▸ WHAT IS BEING ASKED
Everything in the listing beneath must be transcribed exactly.

▸ RAW DATA

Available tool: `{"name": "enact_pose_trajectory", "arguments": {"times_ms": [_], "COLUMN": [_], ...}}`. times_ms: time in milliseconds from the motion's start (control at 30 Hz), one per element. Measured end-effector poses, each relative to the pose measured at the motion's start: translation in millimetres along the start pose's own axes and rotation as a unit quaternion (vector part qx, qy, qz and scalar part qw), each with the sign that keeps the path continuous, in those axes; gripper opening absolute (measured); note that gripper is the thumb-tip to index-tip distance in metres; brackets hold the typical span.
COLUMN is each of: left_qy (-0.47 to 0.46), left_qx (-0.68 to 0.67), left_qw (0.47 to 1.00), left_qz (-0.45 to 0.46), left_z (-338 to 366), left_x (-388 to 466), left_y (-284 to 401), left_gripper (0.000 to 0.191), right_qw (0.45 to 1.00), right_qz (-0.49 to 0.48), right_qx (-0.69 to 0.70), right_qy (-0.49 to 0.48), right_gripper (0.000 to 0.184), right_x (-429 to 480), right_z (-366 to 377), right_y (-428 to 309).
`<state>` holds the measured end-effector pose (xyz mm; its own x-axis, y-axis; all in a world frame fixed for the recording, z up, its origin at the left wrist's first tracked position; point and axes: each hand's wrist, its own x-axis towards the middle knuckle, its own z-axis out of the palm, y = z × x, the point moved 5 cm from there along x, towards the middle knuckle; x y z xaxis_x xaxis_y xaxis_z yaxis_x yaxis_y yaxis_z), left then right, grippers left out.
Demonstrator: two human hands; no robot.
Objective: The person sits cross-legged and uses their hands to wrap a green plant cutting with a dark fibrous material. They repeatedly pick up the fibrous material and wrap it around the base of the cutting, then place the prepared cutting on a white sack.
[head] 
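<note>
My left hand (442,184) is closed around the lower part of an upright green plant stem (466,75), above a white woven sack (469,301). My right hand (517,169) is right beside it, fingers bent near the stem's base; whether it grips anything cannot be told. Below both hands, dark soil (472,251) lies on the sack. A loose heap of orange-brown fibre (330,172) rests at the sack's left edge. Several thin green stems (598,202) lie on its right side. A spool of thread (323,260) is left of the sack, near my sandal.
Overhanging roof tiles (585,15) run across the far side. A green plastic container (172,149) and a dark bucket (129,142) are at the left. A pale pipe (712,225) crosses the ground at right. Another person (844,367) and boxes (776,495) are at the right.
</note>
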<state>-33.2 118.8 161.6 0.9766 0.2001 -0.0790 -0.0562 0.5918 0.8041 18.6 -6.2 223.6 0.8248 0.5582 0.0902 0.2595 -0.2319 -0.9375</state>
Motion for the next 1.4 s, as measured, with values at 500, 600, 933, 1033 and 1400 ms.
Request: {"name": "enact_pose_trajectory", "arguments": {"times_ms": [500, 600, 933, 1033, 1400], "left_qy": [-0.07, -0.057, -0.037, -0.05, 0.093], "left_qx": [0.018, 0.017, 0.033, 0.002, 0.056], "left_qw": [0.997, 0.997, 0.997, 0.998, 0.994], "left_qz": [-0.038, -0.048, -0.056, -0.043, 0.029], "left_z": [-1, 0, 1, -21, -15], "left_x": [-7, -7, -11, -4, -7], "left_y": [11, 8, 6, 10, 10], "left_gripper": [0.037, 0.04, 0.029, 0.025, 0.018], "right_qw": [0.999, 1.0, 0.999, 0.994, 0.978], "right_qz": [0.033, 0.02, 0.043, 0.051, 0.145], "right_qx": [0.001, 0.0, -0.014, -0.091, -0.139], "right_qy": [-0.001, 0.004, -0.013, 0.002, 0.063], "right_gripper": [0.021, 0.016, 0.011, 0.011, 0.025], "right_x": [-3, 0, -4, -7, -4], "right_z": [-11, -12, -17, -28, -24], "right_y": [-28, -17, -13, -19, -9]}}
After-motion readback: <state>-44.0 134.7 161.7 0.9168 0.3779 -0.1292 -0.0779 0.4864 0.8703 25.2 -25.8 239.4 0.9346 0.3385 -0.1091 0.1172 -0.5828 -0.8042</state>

▸ SOLUTION FOR THIS PROBLEM
Available tool: `{"name": "enact_pose_trajectory", "arguments": {"times_ms": [_], "COLUMN": [_], ...}}`. times_ms: time in milliseconds from the motion's start (control at 30 Hz), one per element. Measured end-effector poses, each relative to the pose measured at the motion's start: translation in millimetres along the start pose's own axes and rotation as a unit quaternion (vector part qx, qy, qz and scalar part qw), each with the sign that keeps the path continuous, in those axes; gripper opening absolute (measured); note that gripper is the thumb-tip to index-tip distance in metres; brackets hold the typical span.
COLUMN is each of: left_qy (-0.47 to 0.46), left_qx (-0.68 to 0.67), left_qw (0.47 to 1.00), left_qz (-0.45 to 0.46), left_z (-338 to 366), left_x (-388 to 466), left_y (-284 to 401), left_gripper (0.000 to 0.191), right_qw (0.45 to 1.00), right_qz (-0.49 to 0.48), right_qx (-0.69 to 0.70), right_qy (-0.49 to 0.48), right_gripper (0.000 to 0.184), right_x (-429 to 480), right_z (-366 to 377), right_y (-428 to 309).
`<state>` holds the measured end-effector pose (xyz mm; its own x-axis, y-axis; all in a world frame fixed for the recording, z up, its origin at the left wrist's first tracked position; point and axes: each hand's wrist, its own x-axis towards the middle knuckle, its own z-axis out of the palm, y = z × x, the point moved 5 cm from there along x, towards the middle knuckle; x y z xaxis_x xaxis_y xaxis_z yaxis_x yaxis_y yaxis_z), left then right, grippers left out.
Demonstrator: two human hands; no robot.
Objective: The person sits cross-legged and uses their hands to wrap a green plant cutting with a dark fibrous material. They repeatedly pick up the fibrous material and wrap it around the base of the cutting, then place the prepared cutting on a white sack.
[head] 
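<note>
My left hand (442,184) is closed around the lower part of an upright green plant stem (466,75), above a white woven sack (469,301). My right hand (517,169) is right beside it, fingers bent near the stem's base; whether it grips anything cannot be told. Below both hands, dark soil (472,251) lies on the sack. A loose heap of orange-brown fibre (330,172) rests at the sack's left edge. Several thin green stems (598,202) lie on its right side. A spool of thread (323,260) is left of the sack, near my sandal.
Overhanging roof tiles (585,15) run across the far side. A green plastic container (172,149) and a dark bucket (129,142) are at the left. A pale pipe (712,225) crosses the ground at right. Another person (844,367) and boxes (776,495) are at the right.
</note>
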<state>-33.2 118.8 161.6 0.9766 0.2001 -0.0790 -0.0562 0.5918 0.8041 18.6 -6.2 223.6 0.8248 0.5582 0.0902 0.2595 -0.2319 -0.9375</state>
Motion for the next 1.4 s, as measured, with values at 500, 600, 933, 1033 and 1400 ms.
Request: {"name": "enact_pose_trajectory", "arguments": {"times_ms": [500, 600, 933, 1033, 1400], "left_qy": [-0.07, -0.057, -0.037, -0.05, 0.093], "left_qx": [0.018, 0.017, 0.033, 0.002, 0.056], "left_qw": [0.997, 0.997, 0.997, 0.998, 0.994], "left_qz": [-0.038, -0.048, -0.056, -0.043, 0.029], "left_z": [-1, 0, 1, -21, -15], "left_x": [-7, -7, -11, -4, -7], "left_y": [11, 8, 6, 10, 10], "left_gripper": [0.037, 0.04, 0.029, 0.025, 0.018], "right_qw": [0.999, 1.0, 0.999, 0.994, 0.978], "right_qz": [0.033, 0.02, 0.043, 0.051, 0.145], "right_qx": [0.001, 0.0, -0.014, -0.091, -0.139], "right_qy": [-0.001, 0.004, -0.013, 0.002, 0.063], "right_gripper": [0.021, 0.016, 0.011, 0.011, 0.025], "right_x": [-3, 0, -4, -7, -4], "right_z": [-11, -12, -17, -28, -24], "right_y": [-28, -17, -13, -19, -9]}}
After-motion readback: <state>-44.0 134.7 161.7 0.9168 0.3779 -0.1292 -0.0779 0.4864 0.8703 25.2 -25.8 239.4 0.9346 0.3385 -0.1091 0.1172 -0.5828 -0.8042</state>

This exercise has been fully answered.